Exercise: Below, find the line containing "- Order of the" and the line containing "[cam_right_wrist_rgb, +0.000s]"; reproduce exactly those two and every line between them, omitting pictures.

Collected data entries
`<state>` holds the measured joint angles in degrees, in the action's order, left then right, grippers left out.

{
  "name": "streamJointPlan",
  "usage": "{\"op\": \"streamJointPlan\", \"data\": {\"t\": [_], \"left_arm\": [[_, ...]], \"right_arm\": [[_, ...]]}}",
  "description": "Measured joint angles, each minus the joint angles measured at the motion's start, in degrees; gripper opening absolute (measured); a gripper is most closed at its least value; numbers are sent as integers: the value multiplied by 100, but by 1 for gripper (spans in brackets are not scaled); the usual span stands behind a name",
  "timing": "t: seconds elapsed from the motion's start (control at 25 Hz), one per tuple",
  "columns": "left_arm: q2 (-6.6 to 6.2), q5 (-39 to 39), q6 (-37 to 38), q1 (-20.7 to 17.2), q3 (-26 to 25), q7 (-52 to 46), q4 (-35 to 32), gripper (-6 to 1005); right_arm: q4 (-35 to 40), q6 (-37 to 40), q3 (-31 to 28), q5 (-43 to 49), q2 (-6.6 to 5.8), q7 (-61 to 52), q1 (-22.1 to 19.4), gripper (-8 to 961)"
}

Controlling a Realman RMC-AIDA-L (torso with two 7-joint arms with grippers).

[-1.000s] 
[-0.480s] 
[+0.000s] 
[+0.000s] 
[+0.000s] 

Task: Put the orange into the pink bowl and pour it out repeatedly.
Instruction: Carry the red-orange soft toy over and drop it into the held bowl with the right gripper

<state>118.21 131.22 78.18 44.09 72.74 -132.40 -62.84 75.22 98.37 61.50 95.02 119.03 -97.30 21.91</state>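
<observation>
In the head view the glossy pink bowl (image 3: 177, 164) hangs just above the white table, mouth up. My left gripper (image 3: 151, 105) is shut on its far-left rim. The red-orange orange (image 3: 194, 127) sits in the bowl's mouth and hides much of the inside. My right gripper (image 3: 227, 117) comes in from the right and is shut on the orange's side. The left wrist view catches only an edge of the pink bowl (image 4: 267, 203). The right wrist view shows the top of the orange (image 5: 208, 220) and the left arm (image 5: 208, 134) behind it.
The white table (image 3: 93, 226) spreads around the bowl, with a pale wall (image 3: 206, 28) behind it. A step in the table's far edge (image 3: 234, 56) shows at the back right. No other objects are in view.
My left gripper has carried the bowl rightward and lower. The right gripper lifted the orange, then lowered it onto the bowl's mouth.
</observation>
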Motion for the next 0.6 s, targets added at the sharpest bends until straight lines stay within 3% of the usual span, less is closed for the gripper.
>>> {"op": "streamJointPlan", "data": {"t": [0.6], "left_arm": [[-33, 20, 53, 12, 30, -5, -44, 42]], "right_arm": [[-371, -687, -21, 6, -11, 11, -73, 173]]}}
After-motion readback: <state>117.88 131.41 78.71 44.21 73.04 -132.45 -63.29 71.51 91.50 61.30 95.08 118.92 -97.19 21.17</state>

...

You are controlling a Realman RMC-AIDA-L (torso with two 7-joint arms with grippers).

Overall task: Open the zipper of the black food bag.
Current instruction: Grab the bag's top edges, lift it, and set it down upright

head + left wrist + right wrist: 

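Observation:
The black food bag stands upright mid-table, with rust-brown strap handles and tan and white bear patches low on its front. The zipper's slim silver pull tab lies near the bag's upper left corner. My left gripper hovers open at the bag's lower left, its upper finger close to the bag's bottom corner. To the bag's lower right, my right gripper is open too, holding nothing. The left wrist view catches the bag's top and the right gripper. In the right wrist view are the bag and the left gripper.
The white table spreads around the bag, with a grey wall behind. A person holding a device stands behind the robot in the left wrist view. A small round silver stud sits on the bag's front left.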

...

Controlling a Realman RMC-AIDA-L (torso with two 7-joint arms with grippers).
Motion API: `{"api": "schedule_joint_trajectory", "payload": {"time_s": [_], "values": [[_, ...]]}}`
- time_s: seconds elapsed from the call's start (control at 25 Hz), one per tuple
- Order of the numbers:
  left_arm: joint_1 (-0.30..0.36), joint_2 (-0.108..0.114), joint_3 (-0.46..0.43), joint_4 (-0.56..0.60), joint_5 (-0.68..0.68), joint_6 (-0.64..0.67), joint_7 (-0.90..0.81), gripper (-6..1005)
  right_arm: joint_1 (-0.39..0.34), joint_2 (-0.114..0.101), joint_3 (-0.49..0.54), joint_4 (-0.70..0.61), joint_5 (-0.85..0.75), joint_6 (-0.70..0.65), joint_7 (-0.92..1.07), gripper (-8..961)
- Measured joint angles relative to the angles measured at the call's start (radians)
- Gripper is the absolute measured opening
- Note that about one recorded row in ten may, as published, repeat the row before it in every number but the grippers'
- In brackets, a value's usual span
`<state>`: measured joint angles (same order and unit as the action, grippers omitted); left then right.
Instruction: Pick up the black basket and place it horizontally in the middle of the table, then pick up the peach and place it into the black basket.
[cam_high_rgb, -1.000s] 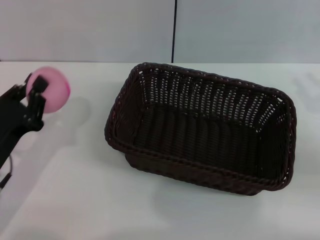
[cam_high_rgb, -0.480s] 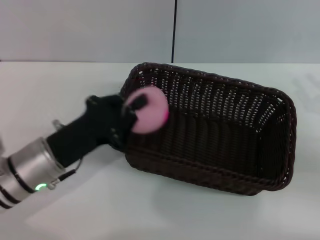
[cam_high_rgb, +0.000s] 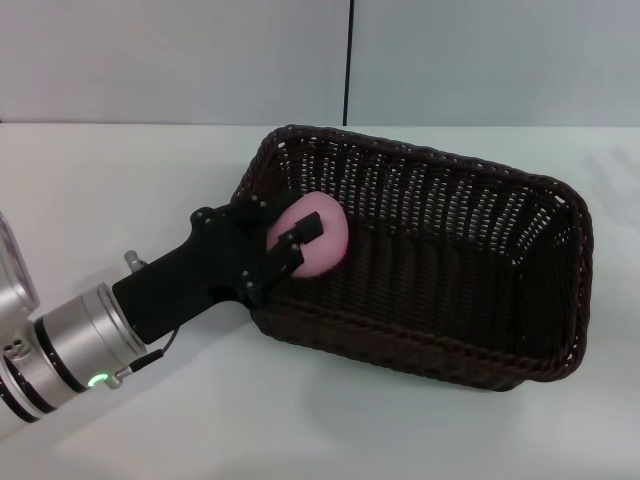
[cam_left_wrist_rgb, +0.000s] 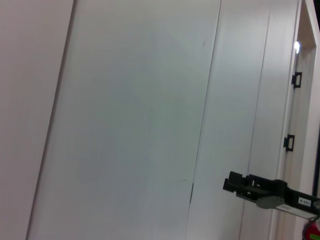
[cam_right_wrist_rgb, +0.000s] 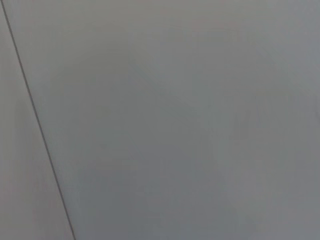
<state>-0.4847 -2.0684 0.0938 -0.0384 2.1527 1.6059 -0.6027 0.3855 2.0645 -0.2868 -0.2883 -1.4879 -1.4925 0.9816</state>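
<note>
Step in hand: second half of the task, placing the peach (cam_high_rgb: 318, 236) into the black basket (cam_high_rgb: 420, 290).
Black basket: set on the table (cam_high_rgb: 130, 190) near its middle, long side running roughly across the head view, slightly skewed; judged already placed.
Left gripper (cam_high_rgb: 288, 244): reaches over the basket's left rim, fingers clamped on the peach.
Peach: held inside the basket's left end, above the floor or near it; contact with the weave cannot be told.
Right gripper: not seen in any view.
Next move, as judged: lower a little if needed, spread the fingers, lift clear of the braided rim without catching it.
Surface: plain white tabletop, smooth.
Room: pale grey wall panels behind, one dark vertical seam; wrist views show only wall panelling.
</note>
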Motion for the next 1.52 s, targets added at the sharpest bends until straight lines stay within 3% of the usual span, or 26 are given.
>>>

Expected output:
- Order of the numbers:
  left_arm: joint_1 (-0.30..0.36), joint_2 (-0.108..0.114), joint_3 (-0.46..0.43), joint_4 (-0.56..0.60), joint_5 (-0.68..0.68), joint_6 (-0.64..0.67), joint_7 (-0.90..0.81), gripper (-6..1005)
  right_arm: joint_1 (-0.39..0.34), joint_2 (-0.114..0.101), joint_3 (-0.49..0.54), joint_4 (-0.70..0.61), joint_5 (-0.85..0.75), joint_6 (-0.70..0.65), joint_7 (-0.92..1.07), gripper (-8..961)
- Measured joint angles relative to the angles measured at the call's start (radians)
- Gripper is the absolute measured opening
- Note that about one recorded row in ten may, as published, repeat the row before it in every number but the grippers'
- In brackets, a value's usual span
`<state>`: measured joint angles (same order and unit as the action, grippers omitted); left then right.
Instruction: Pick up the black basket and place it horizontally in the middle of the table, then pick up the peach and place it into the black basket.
[cam_high_rgb, -1.000s] 
[cam_high_rgb, -0.480s] 
[cam_high_rgb, +0.000s] 
[cam_left_wrist_rgb, +0.000s] 
[cam_right_wrist_rgb, +0.000s] 

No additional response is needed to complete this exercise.